An expectation-maximization (EM) process may then be performed to generalize the relationship between an expected value of a particular sensor {circumflex over (x)} and the sensor data y (Step S14). The EM process may include multiple steps, for example, first, the k mixture components may be ranked, as described above (Step S20) and then the most influential mixture components are selected (Step S21). Accordingly, in subsequent EM steps, processing may be expedited by limiting computation to the selected mixture components. Then, estimation of the parameter Θ and the variable {circumflex over (x)} may occur substantially at the same time by alternatively performing an expectation step (Step S22) where the estimation of {circumflex over (x)} is calculated based on the latest calculated value for Θ, and a maximization step (Step S23) where the variance of deviation for the s-th Gaussian mixture component Θs is added to Θ.


The expectation (Step S22) and maximization (Step S23) steps may then be repeated for as long as {circumflex over (x)} and Θ have not achieved convergence (No, Step S24). Convergence is achieved when subsequent iterations of both {circumflex over (x)} and Θ no longer provide substantial changes.


After the EM process has achieved convergence (Yes, Step S24), the EM process has completed (Step S14) and {circumflex over (x)} may be estimated (Step S15) based on y and the generalized relationship between {circumflex over (x)} and y that was determined during the EM process. Finally, the resulting values of {circumflex over (x)} and y and the difference between them (the variance) may be considered as part of a rule-based decision step where potential faults are detected (Step 516).

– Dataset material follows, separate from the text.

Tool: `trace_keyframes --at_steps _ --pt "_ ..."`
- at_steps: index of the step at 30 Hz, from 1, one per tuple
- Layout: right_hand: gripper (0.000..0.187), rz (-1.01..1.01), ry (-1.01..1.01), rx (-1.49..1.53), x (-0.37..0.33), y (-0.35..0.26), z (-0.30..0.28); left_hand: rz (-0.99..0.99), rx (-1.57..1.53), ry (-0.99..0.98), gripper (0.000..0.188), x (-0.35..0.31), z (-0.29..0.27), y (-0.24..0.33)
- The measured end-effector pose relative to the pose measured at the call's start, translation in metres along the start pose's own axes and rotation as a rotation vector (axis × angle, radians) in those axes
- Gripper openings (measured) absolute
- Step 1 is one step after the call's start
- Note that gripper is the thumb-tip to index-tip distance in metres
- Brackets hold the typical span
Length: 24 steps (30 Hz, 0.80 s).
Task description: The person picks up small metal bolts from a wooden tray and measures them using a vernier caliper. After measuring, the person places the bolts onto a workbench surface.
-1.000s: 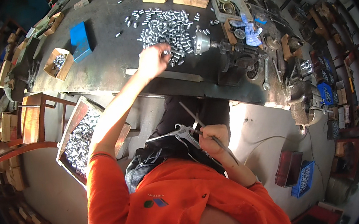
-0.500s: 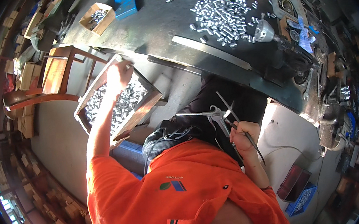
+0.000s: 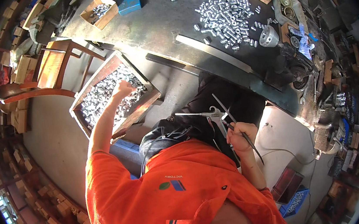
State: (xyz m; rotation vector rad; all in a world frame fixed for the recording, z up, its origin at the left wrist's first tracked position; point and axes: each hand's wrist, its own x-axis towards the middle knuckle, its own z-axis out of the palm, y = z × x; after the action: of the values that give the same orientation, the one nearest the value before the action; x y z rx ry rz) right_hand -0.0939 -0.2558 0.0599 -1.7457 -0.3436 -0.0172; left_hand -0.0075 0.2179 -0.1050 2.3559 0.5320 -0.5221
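With clock positions read from the middle of the view, the left hand [image 3: 123,90] lies toward ten o'clock, over the loose metal pieces [image 3: 101,92] in a wooden box [image 3: 141,111]. Its fingers are drawn narrow, pointing toward three o'clock of the wrist; whether a piece is pinched between them cannot be told. Pieces lie around the fingers on every visible side, those at twelve o'clock of the hand reaching the far end of the box.

The right hand [image 3: 242,135], at four o'clock, is closed around a slender, dark, tapering rod [image 3: 222,107], whose ends project toward eleven and five o'clock of the fist. Just beside it, at ten o'clock of that hand, is a grey blow gun [image 3: 215,114] with a thin straight nozzle and hooked top; contact with the hand is unclear.

The box has straight, worn plank walls; its contents are short, shiny and jumbled. At one o'clock, a heap of bright cylindrical parts [image 3: 224,17] spreads over the dark, smooth bench [image 3: 159,24], with a flat pale strip [image 3: 212,52] along the bench's near edge. At two o'clock stands a round, perforated silvery cup [image 3: 268,36].
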Motion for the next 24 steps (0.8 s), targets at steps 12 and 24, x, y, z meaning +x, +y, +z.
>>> trace_keyframes --at_steps 12,24 --pt "0.031 0.195 0.056 0.141 -0.001 -0.004 -0.002 0.131 0.178 0.189 0.016 -0.019 0.002 0.016" --pt "0.031 0.19 0.015 0.288 0.004 -0.012 -0.001 0.183 0.152 0.36 0.023 0.033 0.041 -0.058"
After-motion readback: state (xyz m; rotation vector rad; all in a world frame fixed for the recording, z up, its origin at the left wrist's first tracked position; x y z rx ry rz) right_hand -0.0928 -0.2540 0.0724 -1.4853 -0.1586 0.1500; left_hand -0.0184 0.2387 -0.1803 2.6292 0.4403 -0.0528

In this step, a potential fault is detected (Yes, Step S16) when the predetermined rules are satisfied based on the values of {circumflex over (x)}, y and the variance. When a potential fault is detected (Yes, Step S16), an alert may be generated (Step S17). When a potential fault is not detected (No, Step S17), monitoring of the system may continue with the collection of the sensor data y (Step S13).


Exemplary embodiments of the present invention may be tested experimentally. In one such experiment, 35 sensors are placed to monitor a system. The sensors include a gas flow sensor, an inlet temperature sensor, an IGV actuator position sensor, and 32 blade path temperature sensors named BPTC1A, BPTC1B, BPTC2A, . . . , BPTC16B. The system is brought on-line and 2000 data points are collected. Of these, the first 360 data points are used as training data and the remaining 1640 data points are used in testing.


In this example, the blade path temperature sensor BPTC6B becomes faulty between data points 500 and 600. This fault is represented as an increase of 30° between data points 500 and 600. FIG. 2 is a graph showing sensor data for sensor BPTC6B from the 400th data point to the 800th data point. The numbered data points are shown along the abscissa while the sensed temperature in degrees is shown along the ordinate.


Based on the sensor data, a Gaussian mixture model (GMM) approach in accordance with an exemplary embodiment of the present invention may be utilized to estimate a value for each sensor. For comparison, techniques for estimating sensor values based on support vector regression (SVR) and multivariate state estimation techniques (MSET) may also be used. Based on these approaches, expected sensor values may be calculated and actual sensor values collected, the residues may then be calculated based on the difference between expected and actual sensor values.


During normal operation of the system, residues should be relatively small and during a fault condition, residues should be relatively large. The greater this distinction is, the easier it is to detect a fault. Because the test data includes both normal operation and a fault condition, the test data may be used to gauge the effectiveness of the exemplary embodiment of the present invention (the GMM approach) against the SVR and MSET approaches being tested.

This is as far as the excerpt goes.